- _Activity_:
For this task, copy the data that follows exactly, keeping every character.

[[ Material provided, beginning ]]

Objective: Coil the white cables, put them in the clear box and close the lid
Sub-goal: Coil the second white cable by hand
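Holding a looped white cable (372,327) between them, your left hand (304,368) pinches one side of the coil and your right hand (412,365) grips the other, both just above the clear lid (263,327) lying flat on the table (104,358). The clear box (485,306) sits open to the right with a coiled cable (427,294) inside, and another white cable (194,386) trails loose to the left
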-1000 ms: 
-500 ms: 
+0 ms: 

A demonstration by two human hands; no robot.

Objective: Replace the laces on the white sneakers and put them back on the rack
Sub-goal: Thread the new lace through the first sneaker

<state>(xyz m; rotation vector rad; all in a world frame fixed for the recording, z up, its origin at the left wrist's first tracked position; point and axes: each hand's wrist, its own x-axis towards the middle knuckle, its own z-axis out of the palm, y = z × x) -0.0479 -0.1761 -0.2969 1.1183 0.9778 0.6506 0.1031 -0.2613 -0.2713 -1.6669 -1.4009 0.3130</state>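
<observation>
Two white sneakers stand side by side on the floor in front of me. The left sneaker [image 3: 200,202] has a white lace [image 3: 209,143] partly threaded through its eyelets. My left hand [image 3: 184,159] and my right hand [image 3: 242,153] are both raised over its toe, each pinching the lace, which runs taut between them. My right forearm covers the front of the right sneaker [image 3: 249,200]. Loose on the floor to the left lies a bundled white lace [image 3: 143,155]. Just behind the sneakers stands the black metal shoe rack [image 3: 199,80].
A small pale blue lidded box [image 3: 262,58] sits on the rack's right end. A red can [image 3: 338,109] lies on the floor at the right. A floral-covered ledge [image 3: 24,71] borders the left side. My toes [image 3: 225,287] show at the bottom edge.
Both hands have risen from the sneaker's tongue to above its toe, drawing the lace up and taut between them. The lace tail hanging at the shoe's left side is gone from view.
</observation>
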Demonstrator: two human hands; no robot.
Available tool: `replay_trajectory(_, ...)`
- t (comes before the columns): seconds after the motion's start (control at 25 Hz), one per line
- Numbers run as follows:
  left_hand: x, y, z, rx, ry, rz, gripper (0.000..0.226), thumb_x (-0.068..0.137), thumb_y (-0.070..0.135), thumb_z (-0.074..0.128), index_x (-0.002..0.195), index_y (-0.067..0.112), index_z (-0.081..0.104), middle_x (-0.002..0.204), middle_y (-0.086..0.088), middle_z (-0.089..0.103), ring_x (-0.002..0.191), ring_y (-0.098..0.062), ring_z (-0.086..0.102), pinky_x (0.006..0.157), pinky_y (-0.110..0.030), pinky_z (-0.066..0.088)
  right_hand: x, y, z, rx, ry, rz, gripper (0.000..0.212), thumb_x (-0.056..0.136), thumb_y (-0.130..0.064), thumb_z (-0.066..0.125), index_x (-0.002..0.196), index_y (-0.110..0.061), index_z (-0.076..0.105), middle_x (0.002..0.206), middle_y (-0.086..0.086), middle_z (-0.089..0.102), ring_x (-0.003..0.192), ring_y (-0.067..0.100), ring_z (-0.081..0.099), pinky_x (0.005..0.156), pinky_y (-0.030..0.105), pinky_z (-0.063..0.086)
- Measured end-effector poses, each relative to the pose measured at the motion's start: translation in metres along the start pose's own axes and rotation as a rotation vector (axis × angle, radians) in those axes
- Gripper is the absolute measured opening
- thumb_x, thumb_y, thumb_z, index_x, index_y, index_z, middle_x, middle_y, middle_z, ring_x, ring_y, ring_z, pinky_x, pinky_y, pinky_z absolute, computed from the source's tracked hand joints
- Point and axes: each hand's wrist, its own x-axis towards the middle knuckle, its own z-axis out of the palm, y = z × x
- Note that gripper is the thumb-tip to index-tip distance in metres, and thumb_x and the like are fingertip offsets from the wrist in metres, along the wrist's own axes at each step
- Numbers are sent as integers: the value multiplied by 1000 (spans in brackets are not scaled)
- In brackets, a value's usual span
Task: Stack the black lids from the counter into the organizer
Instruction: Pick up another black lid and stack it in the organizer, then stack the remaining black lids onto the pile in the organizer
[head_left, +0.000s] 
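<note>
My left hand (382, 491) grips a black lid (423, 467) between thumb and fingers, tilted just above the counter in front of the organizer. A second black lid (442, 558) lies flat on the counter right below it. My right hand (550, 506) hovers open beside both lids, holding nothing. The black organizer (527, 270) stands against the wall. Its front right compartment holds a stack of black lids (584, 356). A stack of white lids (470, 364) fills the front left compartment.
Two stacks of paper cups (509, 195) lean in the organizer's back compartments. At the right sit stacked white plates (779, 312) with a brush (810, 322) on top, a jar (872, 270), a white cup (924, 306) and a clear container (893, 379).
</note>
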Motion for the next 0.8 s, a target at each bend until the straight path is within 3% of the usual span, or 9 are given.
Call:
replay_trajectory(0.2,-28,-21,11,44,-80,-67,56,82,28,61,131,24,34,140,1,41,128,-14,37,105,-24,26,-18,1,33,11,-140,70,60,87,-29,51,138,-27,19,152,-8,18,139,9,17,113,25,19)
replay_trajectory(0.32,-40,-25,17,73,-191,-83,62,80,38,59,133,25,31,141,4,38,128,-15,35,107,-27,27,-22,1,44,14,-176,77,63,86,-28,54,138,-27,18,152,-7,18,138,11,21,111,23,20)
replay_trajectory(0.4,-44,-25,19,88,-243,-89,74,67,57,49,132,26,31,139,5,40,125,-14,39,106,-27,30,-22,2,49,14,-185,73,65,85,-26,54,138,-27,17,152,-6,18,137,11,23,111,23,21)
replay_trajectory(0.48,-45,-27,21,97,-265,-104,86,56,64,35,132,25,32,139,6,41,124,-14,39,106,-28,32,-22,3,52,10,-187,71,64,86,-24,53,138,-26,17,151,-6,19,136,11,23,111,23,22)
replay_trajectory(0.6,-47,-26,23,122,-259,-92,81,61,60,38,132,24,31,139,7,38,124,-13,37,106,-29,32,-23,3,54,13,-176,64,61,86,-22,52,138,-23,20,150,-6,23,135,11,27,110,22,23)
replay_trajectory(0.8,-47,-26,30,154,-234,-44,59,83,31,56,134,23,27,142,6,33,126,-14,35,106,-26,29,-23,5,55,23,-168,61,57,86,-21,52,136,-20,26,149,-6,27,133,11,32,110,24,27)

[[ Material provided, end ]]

- _Your response_:
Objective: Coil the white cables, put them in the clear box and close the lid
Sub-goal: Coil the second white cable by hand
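Holding a looped white cable (372,327) between them, your left hand (304,368) pinches one side of the coil and your right hand (412,365) grips the other, both just above the clear lid (263,327) lying flat on the table (104,358). The clear box (485,306) sits open to the right with a coiled cable (427,294) inside, and another white cable (194,386) trails loose to the left
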-1000 ms: 
-500 ms: 
+0 ms: 

A demonstration by two human hands; no robot.

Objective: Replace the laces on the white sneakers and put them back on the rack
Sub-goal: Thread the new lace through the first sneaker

<state>(xyz m; rotation vector rad; all in a world frame fixed for the recording, z up, its origin at the left wrist's first tracked position; point and axes: each hand's wrist, its own x-axis towards the middle knuckle, its own z-axis out of the palm, y = z × x) -0.0479 -0.1761 -0.2969 1.1183 0.9778 0.6506 0.1031 -0.2613 -0.2713 -1.6669 -1.4009 0.3130</state>
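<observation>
Two white sneakers stand side by side on the floor in front of me. The left sneaker [image 3: 200,202] has a white lace [image 3: 209,143] partly threaded through its eyelets. My left hand [image 3: 184,159] and my right hand [image 3: 242,153] are both raised over its toe, each pinching the lace, which runs taut between them. My right forearm covers the front of the right sneaker [image 3: 249,200]. Loose on the floor to the left lies a bundled white lace [image 3: 143,155]. Just behind the sneakers stands the black metal shoe rack [image 3: 199,80].
A small pale blue lidded box [image 3: 262,58] sits on the rack's right end. A red can [image 3: 338,109] lies on the floor at the right. A floral-covered ledge [image 3: 24,71] borders the left side. My toes [image 3: 225,287] show at the bottom edge.
Both hands have risen from the sneaker's tongue to above its toe, drawing the lace up and taut between them. The lace tail hanging at the shoe's left side is gone from view.
</observation>
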Demonstrator: two human hands; no robot.
Available tool: `replay_trajectory(_, ...)`
- t (comes before the columns): seconds after the motion's start (control at 25 Hz), one per line
- Numbers run as follows:
  left_hand: x, y, z, rx, ry, rz, gripper (0.000..0.226), thumb_x (-0.068..0.137), thumb_y (-0.070..0.135), thumb_z (-0.074..0.128), index_x (-0.002..0.195), index_y (-0.067..0.112), index_z (-0.081..0.104), middle_x (-0.002..0.204), middle_y (-0.086..0.088), middle_z (-0.089..0.103), ring_x (-0.002..0.191), ring_y (-0.098..0.062), ring_z (-0.086..0.102), pinky_x (0.006..0.157), pinky_y (-0.110..0.030), pinky_z (-0.066..0.088)
  right_hand: x, y, z, rx, ry, rz, gripper (0.000..0.212), thumb_x (-0.056..0.136), thumb_y (-0.130..0.064), thumb_z (-0.066..0.125), index_x (-0.002..0.196), index_y (-0.110..0.061), index_z (-0.076..0.105), middle_x (0.002..0.206), middle_y (-0.086..0.086), middle_z (-0.089..0.102), ring_x (-0.003..0.192), ring_y (-0.067..0.100), ring_z (-0.081..0.099), pinky_x (0.005..0.156), pinky_y (-0.030..0.105), pinky_z (-0.063..0.086)
- Measured end-effector poses, each relative to the pose measured at the motion's start: translation in metres along the start pose's own axes and rotation as a rotation vector (axis × angle, radians) in those axes
- Gripper is the absolute measured opening
- thumb_x, thumb_y, thumb_z, index_x, index_y, index_z, middle_x, middle_y, middle_z, ring_x, ring_y, ring_z, pinky_x, pinky_y, pinky_z absolute, computed from the source's tracked hand joints
- Point and axes: each hand's wrist, its own x-axis towards the middle knuckle, its own z-axis out of the palm, y = z × x
- Note that gripper is the thumb-tip to index-tip distance in metres, and thumb_x and the like are fingertip offsets from the wrist in metres, along the wrist's own axes at each step
- Numbers are sent as integers: the value multiplied by 1000 (spans in brackets are not scaled)
- In brackets, a value's usual span
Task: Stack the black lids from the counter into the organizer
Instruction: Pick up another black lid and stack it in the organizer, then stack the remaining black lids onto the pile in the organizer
[head_left, +0.000s] 
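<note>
My left hand (382, 491) grips a black lid (423, 467) between thumb and fingers, tilted just above the counter in front of the organizer. A second black lid (442, 558) lies flat on the counter right below it. My right hand (550, 506) hovers open beside both lids, holding nothing. The black organizer (527, 270) stands against the wall. Its front right compartment holds a stack of black lids (584, 356). A stack of white lids (470, 364) fills the front left compartment.
Two stacks of paper cups (509, 195) lean in the organizer's back compartments. At the right sit stacked white plates (779, 312) with a brush (810, 322) on top, a jar (872, 270), a white cup (924, 306) and a clear container (893, 379).
</note>
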Motion for the next 0.8 s, a target at each bend until the straight path is within 3% of the usual span, or 9 are given.
Call:
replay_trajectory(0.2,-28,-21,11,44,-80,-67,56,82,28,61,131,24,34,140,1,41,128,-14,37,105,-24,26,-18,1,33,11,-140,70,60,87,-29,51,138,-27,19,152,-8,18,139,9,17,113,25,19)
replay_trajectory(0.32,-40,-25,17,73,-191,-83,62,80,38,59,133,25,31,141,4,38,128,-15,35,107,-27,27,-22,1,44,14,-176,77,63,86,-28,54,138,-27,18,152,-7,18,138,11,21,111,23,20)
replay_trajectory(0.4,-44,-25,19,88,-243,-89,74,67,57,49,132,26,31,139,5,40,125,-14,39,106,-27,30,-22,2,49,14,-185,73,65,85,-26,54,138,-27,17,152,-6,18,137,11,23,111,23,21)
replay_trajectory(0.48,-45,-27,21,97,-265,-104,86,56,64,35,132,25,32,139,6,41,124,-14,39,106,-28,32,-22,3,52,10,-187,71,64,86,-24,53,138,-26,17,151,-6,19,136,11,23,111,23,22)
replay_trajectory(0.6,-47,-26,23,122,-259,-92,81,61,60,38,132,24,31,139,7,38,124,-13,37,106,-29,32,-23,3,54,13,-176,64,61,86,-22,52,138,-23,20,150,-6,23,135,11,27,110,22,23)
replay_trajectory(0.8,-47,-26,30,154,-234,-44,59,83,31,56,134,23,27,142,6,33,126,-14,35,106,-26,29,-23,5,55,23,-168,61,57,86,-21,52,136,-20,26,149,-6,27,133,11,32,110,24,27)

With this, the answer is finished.